Professors Wole Soyinka and Henry Louis Gates, Jr. are among a group of 50 African and American intellectuals who have signed a letter to President Patrice Talon of Benin Republic calling for fresh elections in the country. Premium Times reports that the group condemns how “Mr Talon suppressed opposition’s participation in the election by colluding with the electoral commission to disqualify his most potent challengers, leaving only two political parties that support his ambition.”
The letter—among whose signatories are Jacob Olupona, Ropo Sekoni, Catherine Coquery, and Francis Affergan—is said to praise Benin’s 30 years of constitutional democracy while warning that “this democratic model is in great danger.” It describes the country’s April 28 parliamentary poll—widely boycotted by voters—as “particularly turbulent and marked, in some places, by deadly violence.”
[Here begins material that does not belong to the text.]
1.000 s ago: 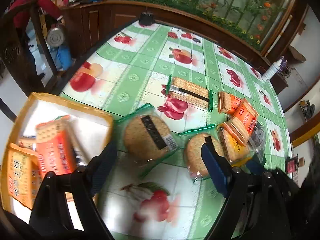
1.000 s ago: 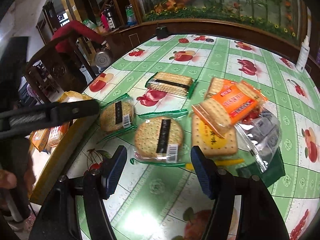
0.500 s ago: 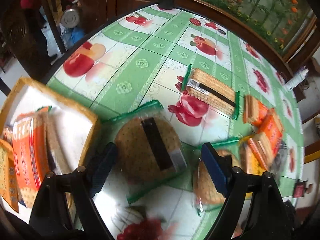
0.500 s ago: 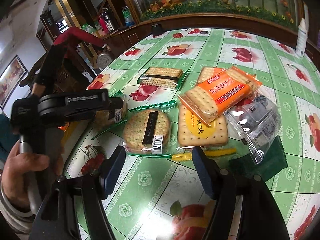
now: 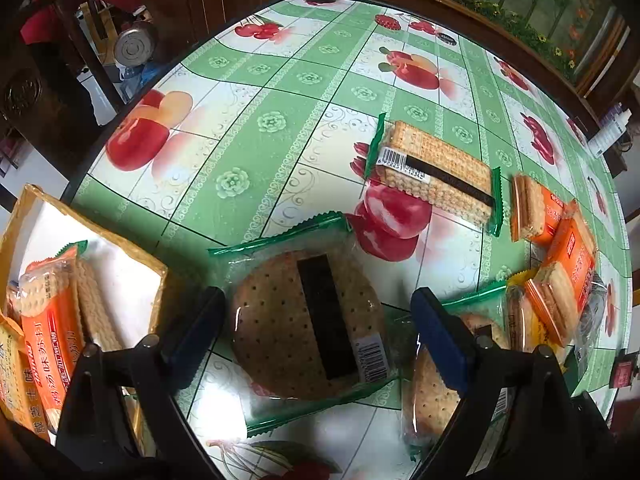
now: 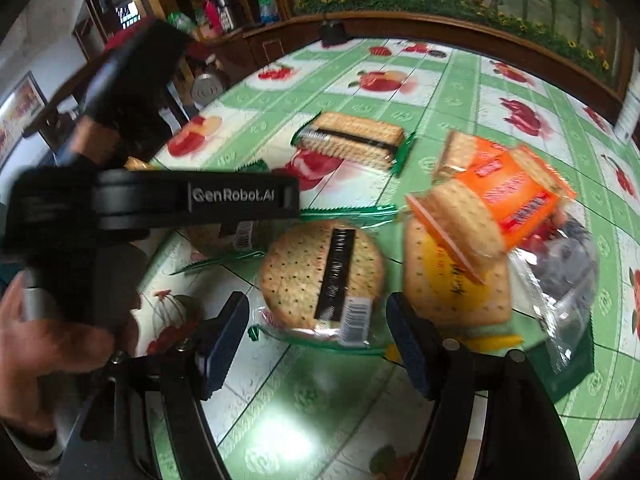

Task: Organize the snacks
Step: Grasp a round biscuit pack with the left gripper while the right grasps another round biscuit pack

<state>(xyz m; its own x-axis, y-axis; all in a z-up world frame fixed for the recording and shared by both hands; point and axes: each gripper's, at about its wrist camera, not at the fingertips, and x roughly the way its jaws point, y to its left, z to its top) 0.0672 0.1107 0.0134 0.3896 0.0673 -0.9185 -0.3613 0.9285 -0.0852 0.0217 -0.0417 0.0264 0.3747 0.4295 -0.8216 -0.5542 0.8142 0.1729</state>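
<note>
Between spread left gripper (image 5: 316, 332) fingers: round cracker pack (image 5: 308, 324).

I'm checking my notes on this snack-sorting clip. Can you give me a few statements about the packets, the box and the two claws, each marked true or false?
1. The left claw is open around a round cracker packet. True.
2. The box holds no snacks. False: orange packets lie in it.
3. The right claw is shut on a packet. False: it is open, holding nothing.
4. A rectangular cracker packet lies on the tablecloth, beyond the round one. True.
</note>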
“We respectfully appeal to the democratically elected President, Patrice Talon, to courageously invalidate the results of these highly contested elections,” it reads. “We ask President Talon to call new elections on a new basis that guarantees, instead of excluding it before hand, the effective participation of the opposition in an open and transparent national competition.”
Premium Times reports that, according to official data, “about 27 per cent of the five million registered voters took part in the parliamentary poll to fill 83 seats,” while “some independent estimates put the turnout at barely 10 per cent. Even supporters of the president also reportedly boycotted the exercise.”
Elected in 2016 on promises of a stronger economy and democracy, Talon’s three years in office has seen “complaints. . . mounting that Mr Talon, 61, was cracking down on civil space in a country once seen as a model for democracy on the continent.”